[Opening Data section section]

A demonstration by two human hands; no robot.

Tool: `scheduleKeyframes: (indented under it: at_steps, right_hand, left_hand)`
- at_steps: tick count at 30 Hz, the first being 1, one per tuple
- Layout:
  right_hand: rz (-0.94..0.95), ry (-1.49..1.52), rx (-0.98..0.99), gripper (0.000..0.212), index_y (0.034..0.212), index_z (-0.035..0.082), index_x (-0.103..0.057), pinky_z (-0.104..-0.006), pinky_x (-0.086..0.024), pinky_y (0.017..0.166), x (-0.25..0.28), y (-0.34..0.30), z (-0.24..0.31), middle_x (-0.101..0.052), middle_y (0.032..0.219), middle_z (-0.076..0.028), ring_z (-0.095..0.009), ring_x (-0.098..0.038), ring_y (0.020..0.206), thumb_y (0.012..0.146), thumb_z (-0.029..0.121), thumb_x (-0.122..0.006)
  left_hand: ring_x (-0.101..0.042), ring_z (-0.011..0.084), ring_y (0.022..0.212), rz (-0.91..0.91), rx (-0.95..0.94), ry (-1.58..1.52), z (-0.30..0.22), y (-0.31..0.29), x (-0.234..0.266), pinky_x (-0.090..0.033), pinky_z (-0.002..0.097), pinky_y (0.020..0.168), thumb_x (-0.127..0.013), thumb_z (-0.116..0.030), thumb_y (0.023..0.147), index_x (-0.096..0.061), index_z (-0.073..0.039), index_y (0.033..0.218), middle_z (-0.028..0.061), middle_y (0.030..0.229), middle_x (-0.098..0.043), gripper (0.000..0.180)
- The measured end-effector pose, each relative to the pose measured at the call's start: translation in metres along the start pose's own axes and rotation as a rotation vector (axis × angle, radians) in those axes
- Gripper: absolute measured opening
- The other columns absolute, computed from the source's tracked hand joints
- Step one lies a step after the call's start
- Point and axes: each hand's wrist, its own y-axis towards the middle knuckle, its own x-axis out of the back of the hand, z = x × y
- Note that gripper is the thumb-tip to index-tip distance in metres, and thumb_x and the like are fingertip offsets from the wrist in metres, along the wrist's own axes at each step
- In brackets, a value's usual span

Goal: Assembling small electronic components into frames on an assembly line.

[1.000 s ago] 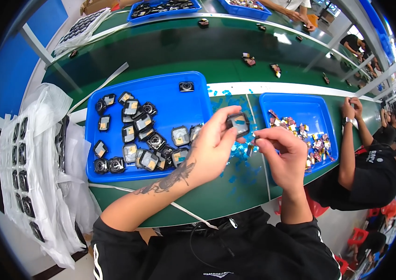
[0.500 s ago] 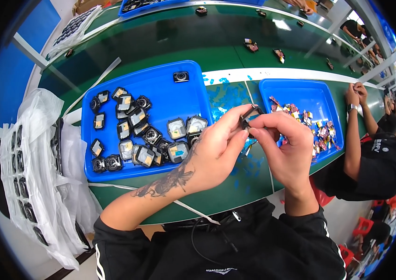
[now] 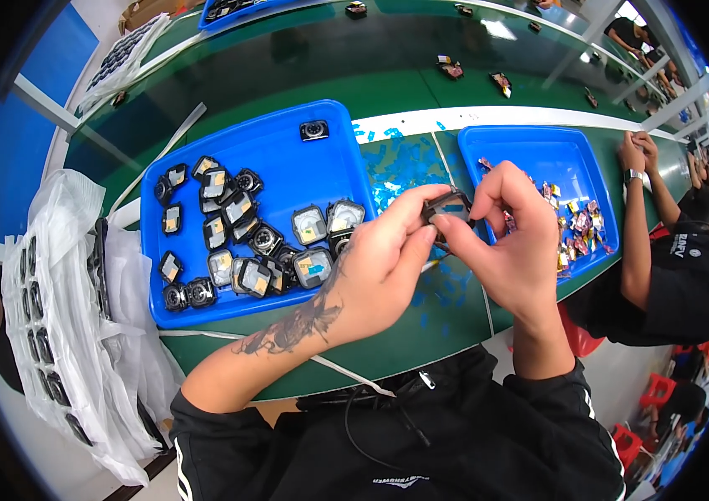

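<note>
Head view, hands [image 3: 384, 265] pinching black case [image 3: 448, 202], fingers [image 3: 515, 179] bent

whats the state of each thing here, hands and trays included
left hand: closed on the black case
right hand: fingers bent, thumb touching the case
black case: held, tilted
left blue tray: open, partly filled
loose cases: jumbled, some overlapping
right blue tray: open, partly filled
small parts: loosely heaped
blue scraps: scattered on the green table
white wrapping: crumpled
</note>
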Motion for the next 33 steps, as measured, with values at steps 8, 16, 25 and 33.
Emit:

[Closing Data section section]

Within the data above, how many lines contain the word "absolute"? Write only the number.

2